**The problem:** Send back the entries below exactly as they appear.

___

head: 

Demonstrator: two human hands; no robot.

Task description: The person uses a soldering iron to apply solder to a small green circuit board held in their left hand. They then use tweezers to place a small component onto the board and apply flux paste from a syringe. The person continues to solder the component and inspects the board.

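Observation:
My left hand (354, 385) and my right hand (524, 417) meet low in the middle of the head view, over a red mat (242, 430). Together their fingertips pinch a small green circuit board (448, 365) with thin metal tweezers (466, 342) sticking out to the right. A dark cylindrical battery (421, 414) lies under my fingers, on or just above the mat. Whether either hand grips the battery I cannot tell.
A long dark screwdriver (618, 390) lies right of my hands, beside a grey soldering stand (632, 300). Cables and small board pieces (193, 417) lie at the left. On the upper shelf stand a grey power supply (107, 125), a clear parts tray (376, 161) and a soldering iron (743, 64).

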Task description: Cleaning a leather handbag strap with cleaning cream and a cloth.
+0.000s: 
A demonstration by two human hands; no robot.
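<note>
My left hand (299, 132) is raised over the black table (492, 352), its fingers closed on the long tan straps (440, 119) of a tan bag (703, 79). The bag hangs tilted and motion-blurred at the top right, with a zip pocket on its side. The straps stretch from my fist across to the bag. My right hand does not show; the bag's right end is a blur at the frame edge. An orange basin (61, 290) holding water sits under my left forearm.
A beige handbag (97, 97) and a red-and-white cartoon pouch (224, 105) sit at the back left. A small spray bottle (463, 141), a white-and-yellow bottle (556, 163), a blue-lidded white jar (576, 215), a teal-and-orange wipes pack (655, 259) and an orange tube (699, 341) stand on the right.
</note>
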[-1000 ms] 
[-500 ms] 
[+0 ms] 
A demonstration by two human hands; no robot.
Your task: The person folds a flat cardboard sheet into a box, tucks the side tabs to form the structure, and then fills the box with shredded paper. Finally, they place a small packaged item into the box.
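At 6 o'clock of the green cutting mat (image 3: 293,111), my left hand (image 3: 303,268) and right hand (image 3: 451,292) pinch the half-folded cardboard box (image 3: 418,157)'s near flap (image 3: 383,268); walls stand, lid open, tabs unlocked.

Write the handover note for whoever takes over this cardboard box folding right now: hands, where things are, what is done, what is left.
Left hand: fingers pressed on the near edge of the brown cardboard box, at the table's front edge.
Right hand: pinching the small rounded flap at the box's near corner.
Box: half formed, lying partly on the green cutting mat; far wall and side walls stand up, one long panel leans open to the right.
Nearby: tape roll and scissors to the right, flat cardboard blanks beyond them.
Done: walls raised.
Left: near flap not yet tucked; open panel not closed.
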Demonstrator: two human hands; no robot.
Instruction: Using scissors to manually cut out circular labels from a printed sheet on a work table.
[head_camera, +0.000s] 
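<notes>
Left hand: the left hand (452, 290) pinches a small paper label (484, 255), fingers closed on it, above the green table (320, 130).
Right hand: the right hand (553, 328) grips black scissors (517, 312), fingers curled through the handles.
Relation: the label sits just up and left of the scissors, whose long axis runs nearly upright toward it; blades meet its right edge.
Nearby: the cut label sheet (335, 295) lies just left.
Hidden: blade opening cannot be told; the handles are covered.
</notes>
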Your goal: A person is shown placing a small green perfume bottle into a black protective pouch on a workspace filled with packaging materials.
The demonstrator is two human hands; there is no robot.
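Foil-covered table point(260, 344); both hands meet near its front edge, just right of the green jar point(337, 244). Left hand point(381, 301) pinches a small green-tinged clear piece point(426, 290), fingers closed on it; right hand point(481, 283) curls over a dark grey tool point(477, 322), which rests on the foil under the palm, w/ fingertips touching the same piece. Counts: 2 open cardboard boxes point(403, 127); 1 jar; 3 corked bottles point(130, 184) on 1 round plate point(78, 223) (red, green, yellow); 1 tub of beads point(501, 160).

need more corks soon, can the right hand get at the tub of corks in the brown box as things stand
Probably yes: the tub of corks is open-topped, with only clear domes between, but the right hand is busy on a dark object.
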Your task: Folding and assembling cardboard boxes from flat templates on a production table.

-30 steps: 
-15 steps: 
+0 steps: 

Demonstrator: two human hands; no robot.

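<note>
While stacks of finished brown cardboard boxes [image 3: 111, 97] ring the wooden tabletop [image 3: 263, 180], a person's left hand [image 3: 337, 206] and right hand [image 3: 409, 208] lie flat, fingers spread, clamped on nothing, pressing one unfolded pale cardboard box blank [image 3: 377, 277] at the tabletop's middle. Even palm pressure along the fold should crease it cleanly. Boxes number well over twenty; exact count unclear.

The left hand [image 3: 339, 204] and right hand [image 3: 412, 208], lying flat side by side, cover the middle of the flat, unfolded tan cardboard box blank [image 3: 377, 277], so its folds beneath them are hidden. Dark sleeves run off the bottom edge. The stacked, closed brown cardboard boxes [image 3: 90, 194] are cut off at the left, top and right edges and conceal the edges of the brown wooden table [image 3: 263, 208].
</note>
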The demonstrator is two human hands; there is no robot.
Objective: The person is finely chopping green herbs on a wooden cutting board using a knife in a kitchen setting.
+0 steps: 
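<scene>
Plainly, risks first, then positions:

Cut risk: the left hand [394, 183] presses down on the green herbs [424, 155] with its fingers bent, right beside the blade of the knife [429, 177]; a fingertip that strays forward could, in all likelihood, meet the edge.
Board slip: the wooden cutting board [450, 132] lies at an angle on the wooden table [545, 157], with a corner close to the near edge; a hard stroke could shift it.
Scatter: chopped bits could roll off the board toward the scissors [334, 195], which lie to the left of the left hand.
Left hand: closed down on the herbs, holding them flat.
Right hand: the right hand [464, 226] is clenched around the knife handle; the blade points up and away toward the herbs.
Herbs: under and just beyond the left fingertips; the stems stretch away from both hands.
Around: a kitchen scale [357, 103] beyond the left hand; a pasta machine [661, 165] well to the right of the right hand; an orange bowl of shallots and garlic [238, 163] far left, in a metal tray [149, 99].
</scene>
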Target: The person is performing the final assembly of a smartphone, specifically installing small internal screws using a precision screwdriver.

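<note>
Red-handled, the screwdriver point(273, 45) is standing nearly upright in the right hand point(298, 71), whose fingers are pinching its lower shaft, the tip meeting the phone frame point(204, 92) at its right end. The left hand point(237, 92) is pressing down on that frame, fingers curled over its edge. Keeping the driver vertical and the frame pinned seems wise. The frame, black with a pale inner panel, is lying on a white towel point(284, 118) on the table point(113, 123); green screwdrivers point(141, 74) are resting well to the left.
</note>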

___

**Completed exercise:**
head: 

Demonstrator: two human hands; no robot.

Task description: The person uses a soldering iron to apply solder to a small green circuit board held in their left hand. They then use tweezers to place a small component onto the board and apply flux paste from a syringe. The person continues to solder the component and inspects the board.

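Observation:
My left hand (354, 385) and my right hand (524, 417) meet low in the middle of the head view, over a red mat (242, 430). Together their fingertips pinch a small green circuit board (448, 365) with thin metal tweezers (466, 342) sticking out to the right. A dark cylindrical battery (421, 414) lies under my fingers, on or just above the mat. Whether either hand grips the battery I cannot tell.
A long dark screwdriver (618, 390) lies right of my hands, beside a grey soldering stand (632, 300). Cables and small board pieces (193, 417) lie at the left. On the upper shelf stand a grey power supply (107, 125), a clear parts tray (376, 161) and a soldering iron (743, 64).
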
Task description: Cleaning a leather handbag strap with cleaning cream and a cloth.
+0.000s: 
A demonstration by two human hands; no robot.
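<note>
My left hand (299, 132) is raised over the black table (492, 352), its fingers closed on the long tan straps (440, 119) of a tan bag (703, 79). The bag hangs tilted and motion-blurred at the top right, with a zip pocket on its side. The straps stretch from my fist across to the bag. My right hand does not show; the bag's right end is a blur at the frame edge. An orange basin (61, 290) holding water sits under my left forearm.
A beige handbag (97, 97) and a red-and-white cartoon pouch (224, 105) sit at the back left. A small spray bottle (463, 141), a white-and-yellow bottle (556, 163), a blue-lidded white jar (576, 215), a teal-and-orange wipes pack (655, 259) and an orange tube (699, 341) stand on the right.
</note>
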[-1000 ms] 
[-500 ms] 
[+0 ms] 
A demonstration by two human hands; no robot.
Your task: The person folds a flat cardboard sheet into a box, tucks the side tabs to form the structure, and then fills the box with shredded paper. Finally, they place a small packaged item into the box.
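At 6 o'clock of the green cutting mat (image 3: 293,111), my left hand (image 3: 303,268) and right hand (image 3: 451,292) pinch the half-folded cardboard box (image 3: 418,157)'s near flap (image 3: 383,268); walls stand, lid open, tabs unlocked.

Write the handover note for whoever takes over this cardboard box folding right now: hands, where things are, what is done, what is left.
Left hand: fingers pressed on the near edge of the brown cardboard box, at the table's front edge.
Right hand: pinching the small rounded flap at the box's near corner.
Box: half formed, lying partly on the green cutting mat; far wall and side walls stand up, one long panel leans open to the right.
Nearby: tape roll and scissors to the right, flat cardboard blanks beyond them.
Done: walls raised.
Left: near flap not yet tucked; open panel not closed.
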Demonstrator: two human hands; no robot.
Instruction: Using scissors to manually cut out circular labels from a printed sheet on a work table.
[head_camera, +0.000s] 
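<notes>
Left hand: the left hand (452, 290) pinches a small paper label (484, 255), fingers closed on it, above the green table (320, 130).
Right hand: the right hand (553, 328) grips black scissors (517, 312), fingers curled through the handles.
Relation: the label sits just up and left of the scissors, whose long axis runs nearly upright toward it; blades meet its right edge.
Nearby: the cut label sheet (335, 295) lies just left.
Hidden: blade opening cannot be told; the handles are covered.
</notes>
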Your goal: A person is shown placing a small green perfume bottle into a black protective pouch on a workspace filled with packaging materials.
The demonstrator is two human hands; there is no robot.
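Foil-covered table point(260, 344); both hands meet near its front edge, just right of the green jar point(337, 244). Left hand point(381, 301) pinches a small green-tinged clear piece point(426, 290), fingers closed on it; right hand point(481, 283) curls over a dark grey tool point(477, 322), which rests on the foil under the palm, w/ fingertips touching the same piece. Counts: 2 open cardboard boxes point(403, 127); 1 jar; 3 corked bottles point(130, 184) on 1 round plate point(78, 223) (red, green, yellow); 1 tub of beads point(501, 160).

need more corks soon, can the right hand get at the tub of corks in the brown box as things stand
Probably yes: the tub of corks is open-topped, with only clear domes between, but the right hand is busy on a dark object.
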Your task: Folding and assembling cardboard boxes from flat templates on a production table.

-30 steps: 
-15 steps: 
+0 steps: 

Demonstrator: two human hands; no robot.

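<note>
While stacks of finished brown cardboard boxes [image 3: 111, 97] ring the wooden tabletop [image 3: 263, 180], a person's left hand [image 3: 337, 206] and right hand [image 3: 409, 208] lie flat, fingers spread, clamped on nothing, pressing one unfolded pale cardboard box blank [image 3: 377, 277] at the tabletop's middle. Even palm pressure along the fold should crease it cleanly. Boxes number well over twenty; exact count unclear.

The left hand [image 3: 339, 204] and right hand [image 3: 412, 208], lying flat side by side, cover the middle of the flat, unfolded tan cardboard box blank [image 3: 377, 277], so its folds beneath them are hidden. Dark sleeves run off the bottom edge. The stacked, closed brown cardboard boxes [image 3: 90, 194] are cut off at the left, top and right edges and conceal the edges of the brown wooden table [image 3: 263, 208].
</note>
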The demonstrator is two human hands; there is no robot.
Objective: The person is finely chopping green herbs on a wooden cutting board using a knife in a kitchen setting.
+0 steps: 
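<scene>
Plainly, risks first, then positions:

Cut risk: the left hand [394, 183] presses down on the green herbs [424, 155] with its fingers bent, right beside the blade of the knife [429, 177]; a fingertip that strays forward could, in all likelihood, meet the edge.
Board slip: the wooden cutting board [450, 132] lies at an angle on the wooden table [545, 157], with a corner close to the near edge; a hard stroke could shift it.
Scatter: chopped bits could roll off the board toward the scissors [334, 195], which lie to the left of the left hand.
Left hand: closed down on the herbs, holding them flat.
Right hand: the right hand [464, 226] is clenched around the knife handle; the blade points up and away toward the herbs.
Herbs: under and just beyond the left fingertips; the stems stretch away from both hands.
Around: a kitchen scale [357, 103] beyond the left hand; a pasta machine [661, 165] well to the right of the right hand; an orange bowl of shallots and garlic [238, 163] far left, in a metal tray [149, 99].
</scene>
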Target: The person is performing the final assembly of a smartphone, specifically installing small internal screws using a precision screwdriver.

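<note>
Red-handled, the screwdriver point(273, 45) is standing nearly upright in the right hand point(298, 71), whose fingers are pinching its lower shaft, the tip meeting the phone frame point(204, 92) at its right end. The left hand point(237, 92) is pressing down on that frame, fingers curled over its edge. Keeping the driver vertical and the frame pinned seems wise. The frame, black with a pale inner panel, is lying on a white towel point(284, 118) on the table point(113, 123); green screwdrivers point(141, 74) are resting well to the left.
</note>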

Nothing else belongs in this output.